Шокер не ответил. Я открыла глаза и взглянула на него. Шокер тоже внимательно меня изучал.
— Я тебя спросила. Почему?
— А потому что его происхождение не имеет никакого значения.
— Да ну? Да он, когда узнал, что я тоже русская, сразу два и два сложил и понял, что если русские звонят в его дверь на задворках Стокгольма, то это могут быть только русские ловцы.
— Мне интересно, а как это он узнал, что ты тоже русская? — холодно уточнил Шокер.
— Он заговорил по-русски, я ответила…
Шокер изо всех сил саданул ладонями по рулю:
— А я тебе что-то непонятное сказал, когда инструктировал?! Английский или жесты — и всё! Говорил?!
— Говорил.
Шокер пробормотал ещё несколько слов, от которых прапорщик покраснел бы ещё раз.
— И тебе того же… герой! — фыркнула я.
И до того стало тошно, что я выскочила наружу и захлопнула дверцу изо всех сил. Спотыкаясь и пошатываясь, я прошла поближе к воде, глядя в ту сторону, куда умчался Марат.
Конечно, теперь я поняла: зря я так с братом разговаривала. Он ведь в самом деле попытался сделать всё, чтобы мы с ним «остались при своих». Он хотел спастись сам и не подставить меня. И если теперь мы никогда не встретимся, на это будет хоть какой-то шанс. Только бы он и вправду не стал меня разыскивать. Не надо ему этого делать…
— Ты извини, — раздался надо мной голос Шокера. — Моя злость совершенно не в кассу. Глупо требовать с тебя так же, как я требую с моих обученных и опытных ребят…
— Ну почему же?! — я повернулась к нему. — Я же сейчас твой человек. Поэтому давай, не стесняйся.

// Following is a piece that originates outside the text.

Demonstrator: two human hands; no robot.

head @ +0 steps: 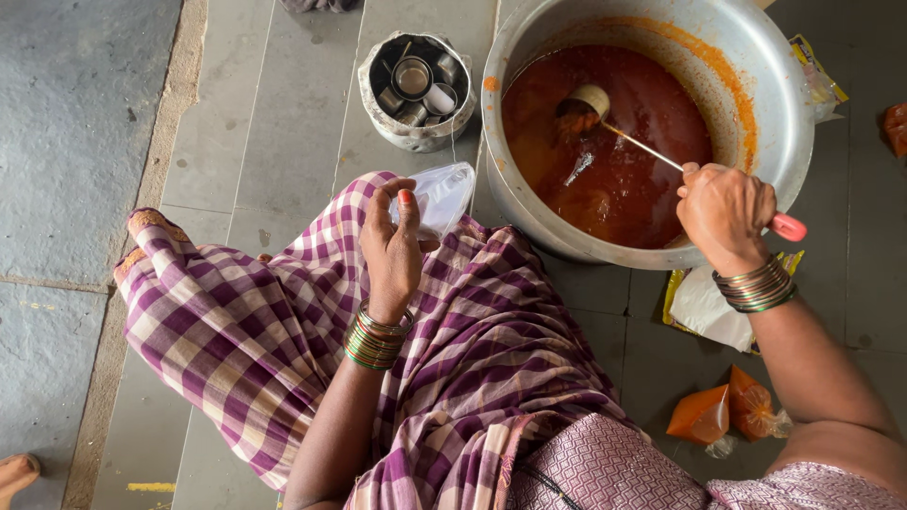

Шокер смотрел на меня сверху вниз, и на его высоком лбу собирались горестные складки домиком.
— Да что тебе от меня надо?! — заорала я, упёрлась ладонями в его грудь и попыталась оттолкнуть от себя.
— Ты не готова участвовать в операции, — тихо, но твёрдо сказал Шокер. — У тебя незалеченные травмы. Плюс ты сейчас ещё и голову пробила. Да и нервы у тебя ни к чёрту. Самое правильное будет сделать замену.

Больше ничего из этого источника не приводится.